YOUR TASK:
The job is to output exactly the lines that run from the start of the entries through the line containing "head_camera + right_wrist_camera", pictures omitted.

SOURCE DATA:
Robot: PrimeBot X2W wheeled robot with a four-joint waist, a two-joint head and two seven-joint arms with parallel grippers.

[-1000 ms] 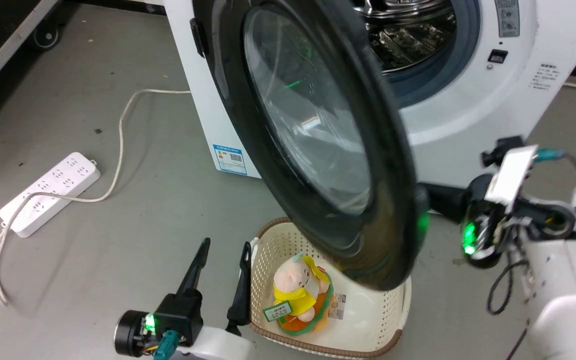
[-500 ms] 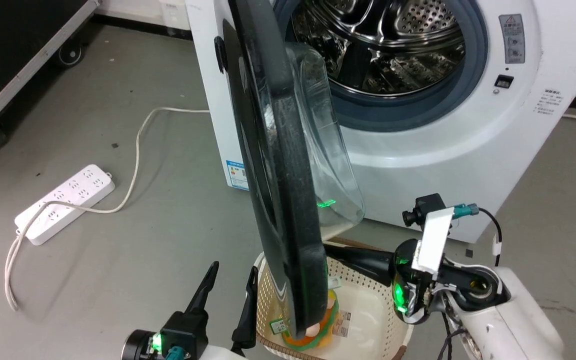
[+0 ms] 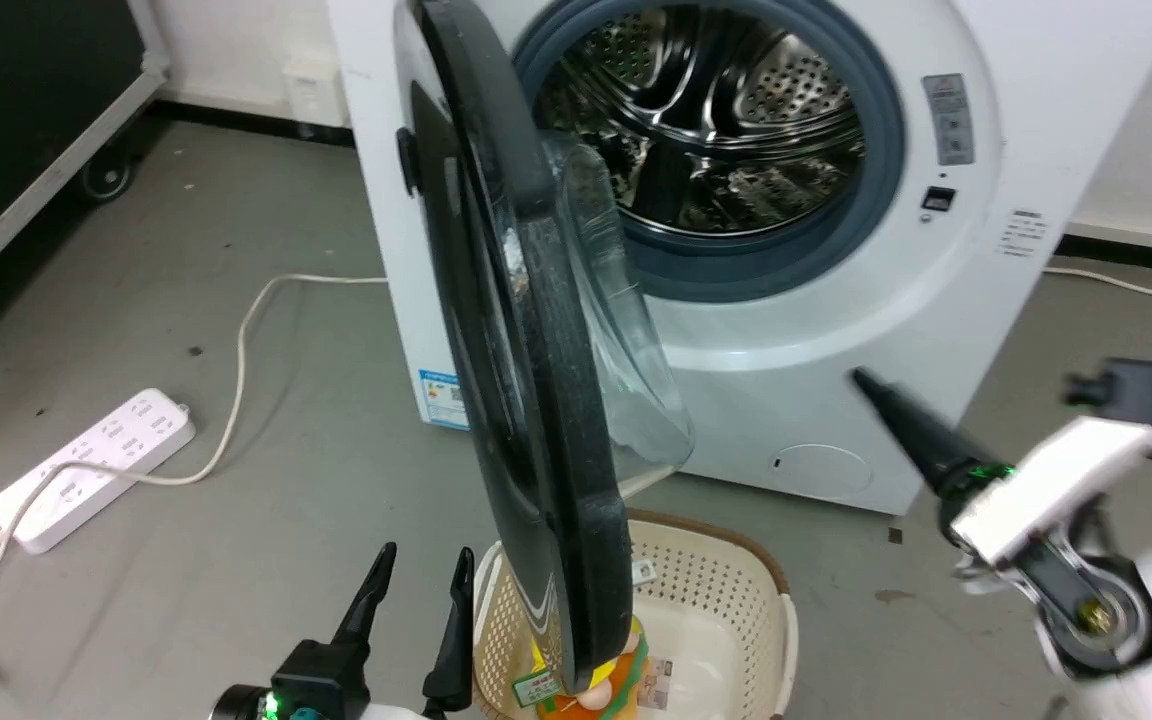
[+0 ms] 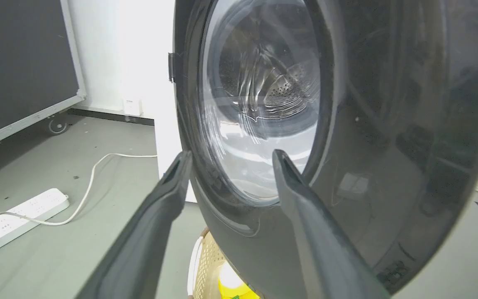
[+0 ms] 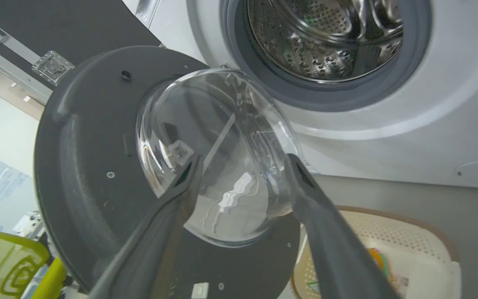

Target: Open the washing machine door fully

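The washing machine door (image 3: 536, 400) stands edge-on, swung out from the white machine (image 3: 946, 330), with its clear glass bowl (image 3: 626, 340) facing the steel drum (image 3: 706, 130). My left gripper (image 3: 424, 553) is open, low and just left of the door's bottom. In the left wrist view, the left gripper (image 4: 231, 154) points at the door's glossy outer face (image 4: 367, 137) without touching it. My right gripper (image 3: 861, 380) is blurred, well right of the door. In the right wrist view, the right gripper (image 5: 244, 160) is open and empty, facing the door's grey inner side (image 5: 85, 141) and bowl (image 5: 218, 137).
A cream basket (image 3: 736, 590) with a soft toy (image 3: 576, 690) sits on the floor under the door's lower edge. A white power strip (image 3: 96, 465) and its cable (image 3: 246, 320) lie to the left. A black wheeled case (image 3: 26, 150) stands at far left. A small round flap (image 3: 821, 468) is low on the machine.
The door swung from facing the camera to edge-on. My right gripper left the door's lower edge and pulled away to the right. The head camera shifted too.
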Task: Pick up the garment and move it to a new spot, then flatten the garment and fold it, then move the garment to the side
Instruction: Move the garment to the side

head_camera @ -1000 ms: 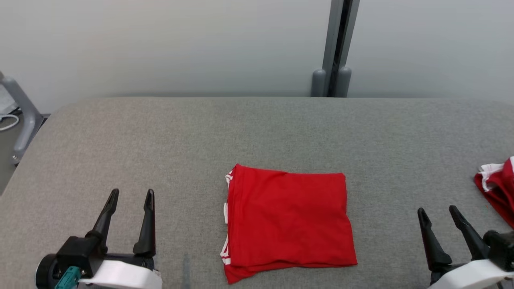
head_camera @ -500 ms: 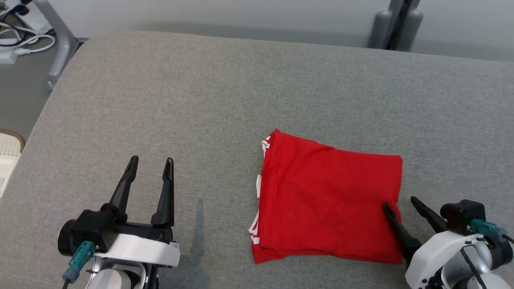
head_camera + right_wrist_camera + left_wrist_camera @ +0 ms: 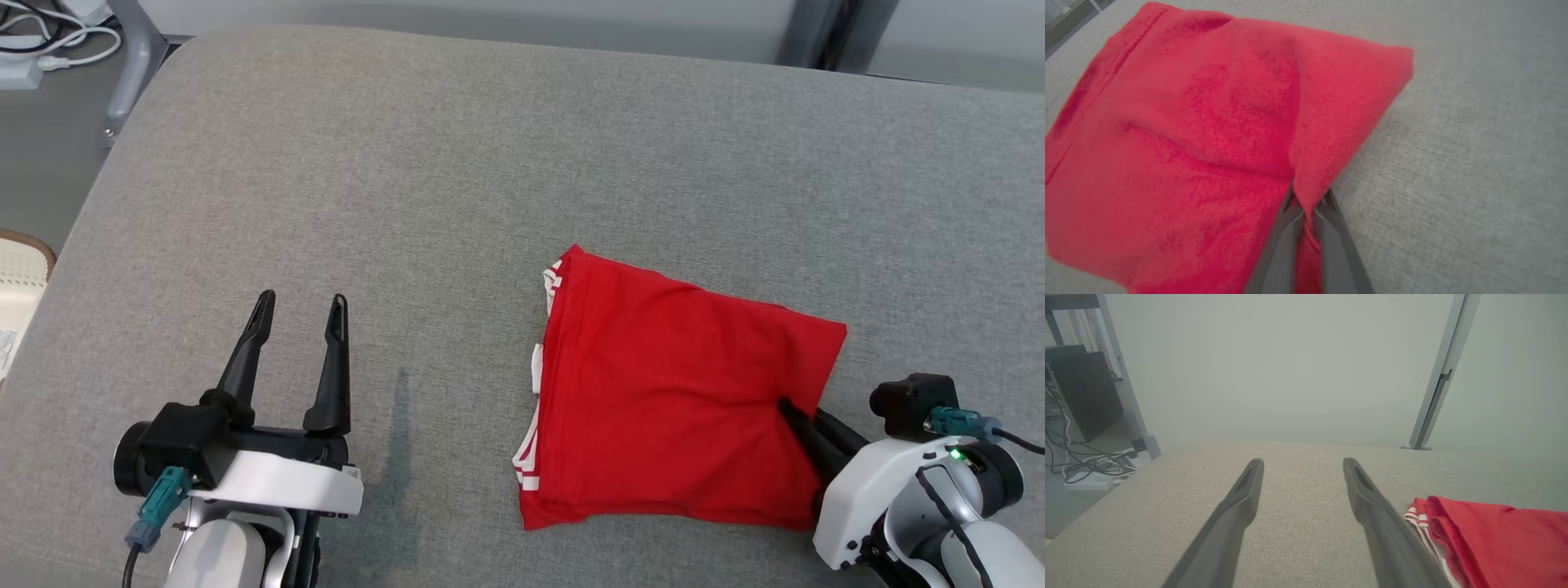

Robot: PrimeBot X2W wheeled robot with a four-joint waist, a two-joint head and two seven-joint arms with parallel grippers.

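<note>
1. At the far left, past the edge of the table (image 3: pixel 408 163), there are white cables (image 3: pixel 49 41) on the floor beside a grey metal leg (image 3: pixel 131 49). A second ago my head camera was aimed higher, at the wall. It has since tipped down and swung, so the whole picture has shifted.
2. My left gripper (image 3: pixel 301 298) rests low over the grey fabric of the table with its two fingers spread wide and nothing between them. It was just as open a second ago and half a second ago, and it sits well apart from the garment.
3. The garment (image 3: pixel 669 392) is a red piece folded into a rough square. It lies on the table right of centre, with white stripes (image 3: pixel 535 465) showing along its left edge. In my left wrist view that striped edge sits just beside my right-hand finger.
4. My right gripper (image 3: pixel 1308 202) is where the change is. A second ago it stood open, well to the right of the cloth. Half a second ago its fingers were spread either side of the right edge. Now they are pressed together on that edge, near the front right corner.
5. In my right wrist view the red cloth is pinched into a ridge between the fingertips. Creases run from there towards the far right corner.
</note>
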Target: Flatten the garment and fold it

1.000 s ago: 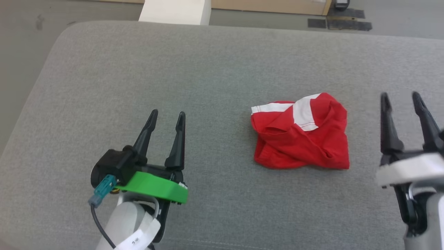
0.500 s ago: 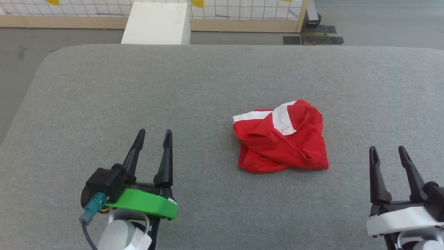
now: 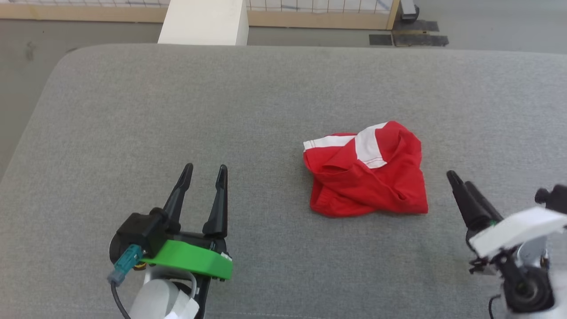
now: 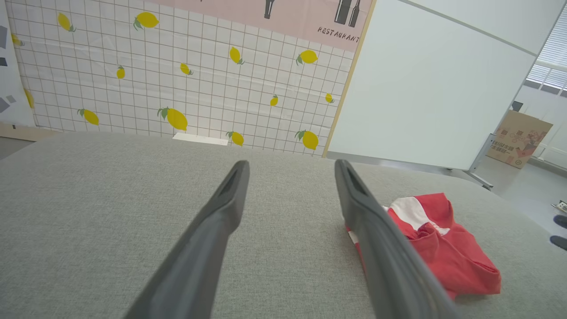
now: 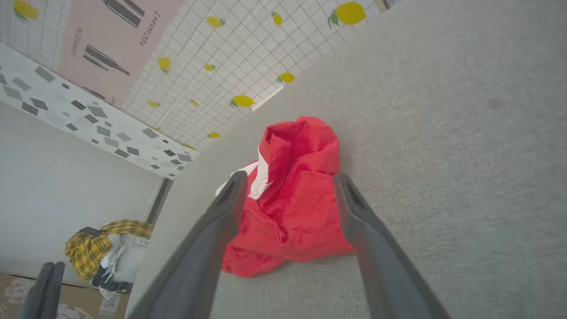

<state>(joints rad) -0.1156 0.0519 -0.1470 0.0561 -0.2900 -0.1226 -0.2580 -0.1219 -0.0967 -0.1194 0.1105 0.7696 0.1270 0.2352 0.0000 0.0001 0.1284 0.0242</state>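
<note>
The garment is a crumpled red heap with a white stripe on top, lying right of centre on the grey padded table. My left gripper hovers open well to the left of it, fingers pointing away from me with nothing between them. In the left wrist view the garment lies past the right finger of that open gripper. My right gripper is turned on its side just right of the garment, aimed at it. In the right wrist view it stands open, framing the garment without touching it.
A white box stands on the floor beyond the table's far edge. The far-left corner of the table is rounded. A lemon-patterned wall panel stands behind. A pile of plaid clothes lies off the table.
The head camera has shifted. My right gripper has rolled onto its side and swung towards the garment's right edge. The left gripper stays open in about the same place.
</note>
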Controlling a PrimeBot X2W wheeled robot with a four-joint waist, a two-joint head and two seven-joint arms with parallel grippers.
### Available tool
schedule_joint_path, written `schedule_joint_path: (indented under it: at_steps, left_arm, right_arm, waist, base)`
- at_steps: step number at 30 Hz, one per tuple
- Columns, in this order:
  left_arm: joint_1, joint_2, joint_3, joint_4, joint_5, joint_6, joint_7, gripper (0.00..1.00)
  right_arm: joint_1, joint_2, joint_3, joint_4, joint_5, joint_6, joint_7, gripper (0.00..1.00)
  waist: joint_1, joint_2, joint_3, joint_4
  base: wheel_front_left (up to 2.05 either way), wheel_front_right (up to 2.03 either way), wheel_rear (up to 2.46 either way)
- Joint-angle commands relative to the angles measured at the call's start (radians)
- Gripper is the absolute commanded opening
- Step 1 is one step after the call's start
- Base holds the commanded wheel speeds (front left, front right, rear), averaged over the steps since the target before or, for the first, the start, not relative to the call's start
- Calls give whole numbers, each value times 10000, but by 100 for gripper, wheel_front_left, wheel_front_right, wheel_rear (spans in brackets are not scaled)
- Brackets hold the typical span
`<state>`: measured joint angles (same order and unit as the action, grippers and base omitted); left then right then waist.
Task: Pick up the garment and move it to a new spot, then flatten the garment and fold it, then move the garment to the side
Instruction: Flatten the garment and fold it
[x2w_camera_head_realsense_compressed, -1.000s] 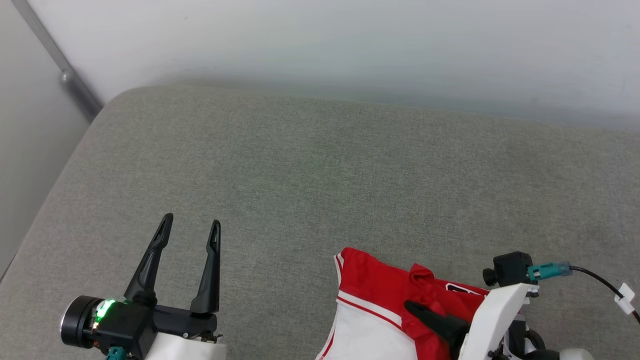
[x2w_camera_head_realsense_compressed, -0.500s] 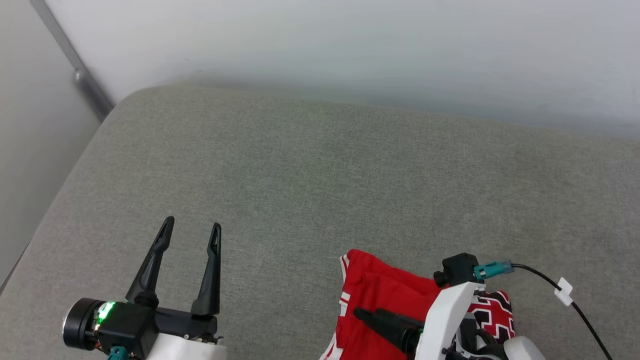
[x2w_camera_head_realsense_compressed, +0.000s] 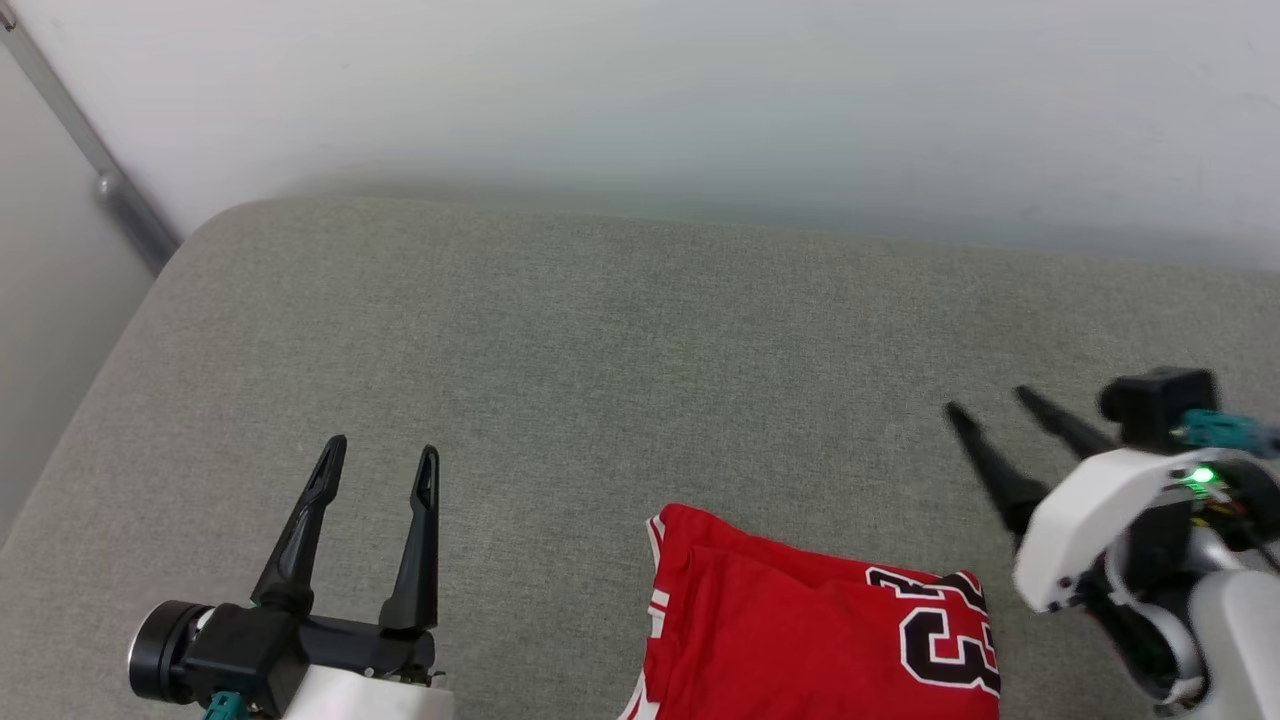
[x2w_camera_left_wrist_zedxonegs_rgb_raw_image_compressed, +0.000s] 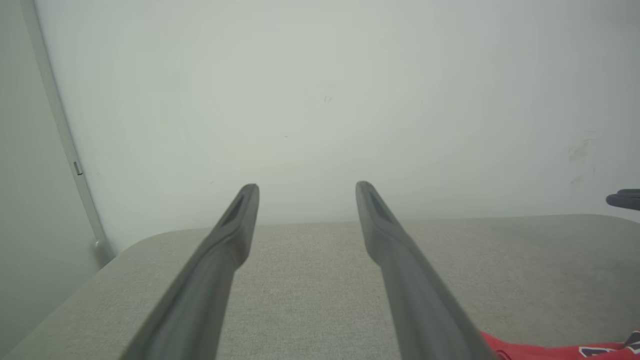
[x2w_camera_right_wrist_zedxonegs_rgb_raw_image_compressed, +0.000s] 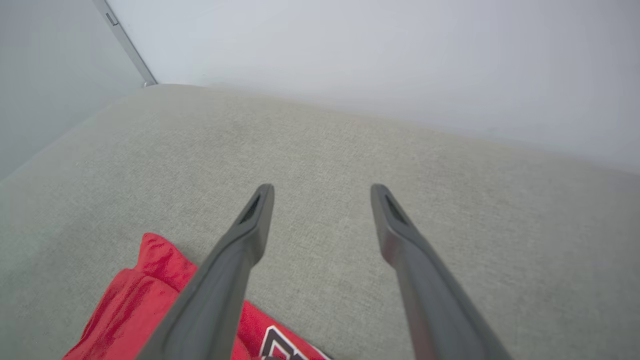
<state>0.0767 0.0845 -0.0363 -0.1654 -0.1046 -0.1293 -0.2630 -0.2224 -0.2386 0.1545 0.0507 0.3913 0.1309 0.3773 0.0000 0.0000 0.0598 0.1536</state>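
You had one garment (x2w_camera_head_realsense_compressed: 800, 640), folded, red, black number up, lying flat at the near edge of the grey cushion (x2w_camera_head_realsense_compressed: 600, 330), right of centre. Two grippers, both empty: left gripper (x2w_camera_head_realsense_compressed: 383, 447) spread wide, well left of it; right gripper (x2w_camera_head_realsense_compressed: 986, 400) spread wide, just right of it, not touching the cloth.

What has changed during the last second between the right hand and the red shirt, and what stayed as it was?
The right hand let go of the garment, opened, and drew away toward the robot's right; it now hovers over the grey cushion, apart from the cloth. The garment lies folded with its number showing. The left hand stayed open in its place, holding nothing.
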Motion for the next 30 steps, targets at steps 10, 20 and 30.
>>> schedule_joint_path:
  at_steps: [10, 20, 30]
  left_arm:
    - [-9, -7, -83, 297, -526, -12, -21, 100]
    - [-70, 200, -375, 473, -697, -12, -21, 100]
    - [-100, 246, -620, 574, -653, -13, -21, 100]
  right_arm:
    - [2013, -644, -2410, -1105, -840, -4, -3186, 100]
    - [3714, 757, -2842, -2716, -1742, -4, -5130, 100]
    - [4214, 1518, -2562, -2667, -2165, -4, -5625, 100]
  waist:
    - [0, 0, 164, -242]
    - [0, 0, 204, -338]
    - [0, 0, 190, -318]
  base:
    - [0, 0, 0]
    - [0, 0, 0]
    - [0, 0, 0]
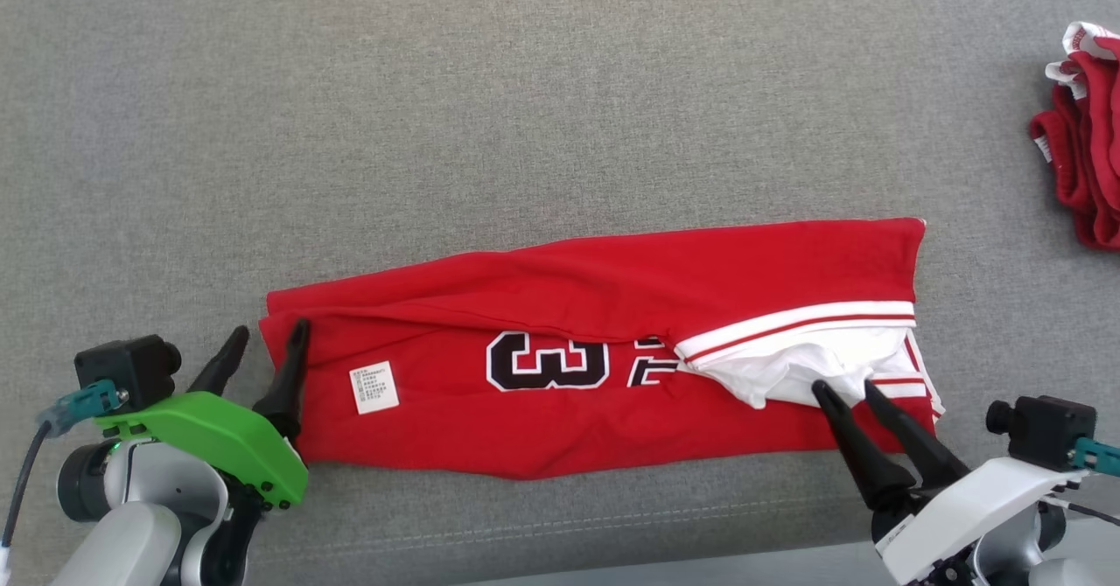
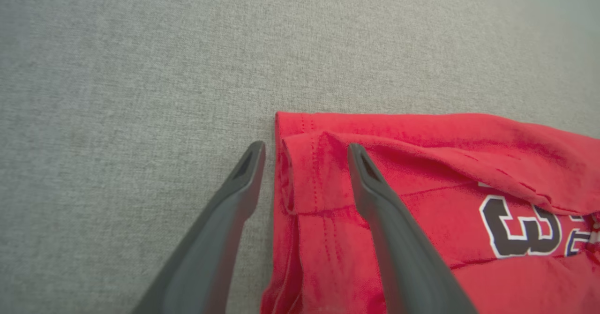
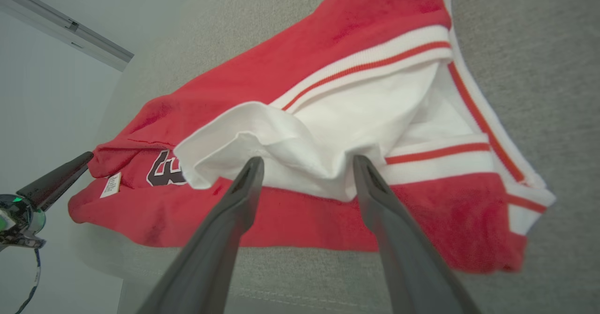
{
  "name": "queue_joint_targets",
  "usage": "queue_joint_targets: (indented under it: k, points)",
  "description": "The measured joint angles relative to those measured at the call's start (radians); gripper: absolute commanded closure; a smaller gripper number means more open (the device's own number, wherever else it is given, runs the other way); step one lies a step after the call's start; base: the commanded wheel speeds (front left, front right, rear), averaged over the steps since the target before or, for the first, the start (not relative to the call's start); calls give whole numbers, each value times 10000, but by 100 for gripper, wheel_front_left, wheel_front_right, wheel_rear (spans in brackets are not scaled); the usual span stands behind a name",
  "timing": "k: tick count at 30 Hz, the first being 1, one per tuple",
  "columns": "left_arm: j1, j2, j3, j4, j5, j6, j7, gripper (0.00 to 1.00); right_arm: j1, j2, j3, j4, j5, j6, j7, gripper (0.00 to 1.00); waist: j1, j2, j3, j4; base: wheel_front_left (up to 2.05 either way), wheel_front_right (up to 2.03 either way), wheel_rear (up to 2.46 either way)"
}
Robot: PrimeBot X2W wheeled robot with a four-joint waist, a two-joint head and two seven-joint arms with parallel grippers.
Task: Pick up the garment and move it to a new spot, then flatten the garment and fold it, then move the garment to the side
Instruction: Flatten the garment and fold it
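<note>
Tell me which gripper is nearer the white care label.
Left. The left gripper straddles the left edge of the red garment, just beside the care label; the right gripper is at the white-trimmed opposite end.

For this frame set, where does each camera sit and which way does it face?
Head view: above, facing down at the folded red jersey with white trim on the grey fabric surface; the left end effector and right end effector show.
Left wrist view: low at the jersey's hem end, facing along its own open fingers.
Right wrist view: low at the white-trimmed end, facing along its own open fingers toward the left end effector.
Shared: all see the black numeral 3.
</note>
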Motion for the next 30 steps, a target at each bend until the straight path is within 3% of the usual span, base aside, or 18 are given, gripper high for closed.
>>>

RESPONSE AREA:
Robot: PrimeBot X2W wheeled robot with a four-joint waist, a two-joint head and two seven-joint arms with parallel grippers.

[-1000 ms] 
[-500 ms] 
[+0 ms] 
[+0 ms] 
[+0 ms] 

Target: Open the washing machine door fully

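The washing machine door (image 3: 536, 400) stands edge-on, swung out from the white machine (image 3: 946, 330), with its clear glass bowl (image 3: 626, 340) facing the steel drum (image 3: 706, 130). My left gripper (image 3: 424, 553) is open, low and just left of the door's bottom. In the left wrist view, the left gripper (image 4: 231, 154) points at the door's glossy outer face (image 4: 367, 137) without touching it. My right gripper (image 3: 861, 380) is blurred, well right of the door. In the right wrist view, the right gripper (image 5: 244, 160) is open and empty, facing the door's grey inner side (image 5: 85, 141) and bowl (image 5: 218, 137).
A cream basket (image 3: 736, 590) with a soft toy (image 3: 576, 690) sits on the floor under the door's lower edge. A white power strip (image 3: 96, 465) and its cable (image 3: 246, 320) lie to the left. A black wheeled case (image 3: 26, 150) stands at far left. A small round flap (image 3: 821, 468) is low on the machine.
The door swung from facing the camera to edge-on. My right gripper left the door's lower edge and pulled away to the right. The head camera shifted too.
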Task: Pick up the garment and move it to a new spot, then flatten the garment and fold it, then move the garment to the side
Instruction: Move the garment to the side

head_camera @ -1000 ms: 
head_camera @ -500 ms: 
head_camera + right_wrist_camera + left_wrist_camera @ +0 ms: 

The required output has been given in full.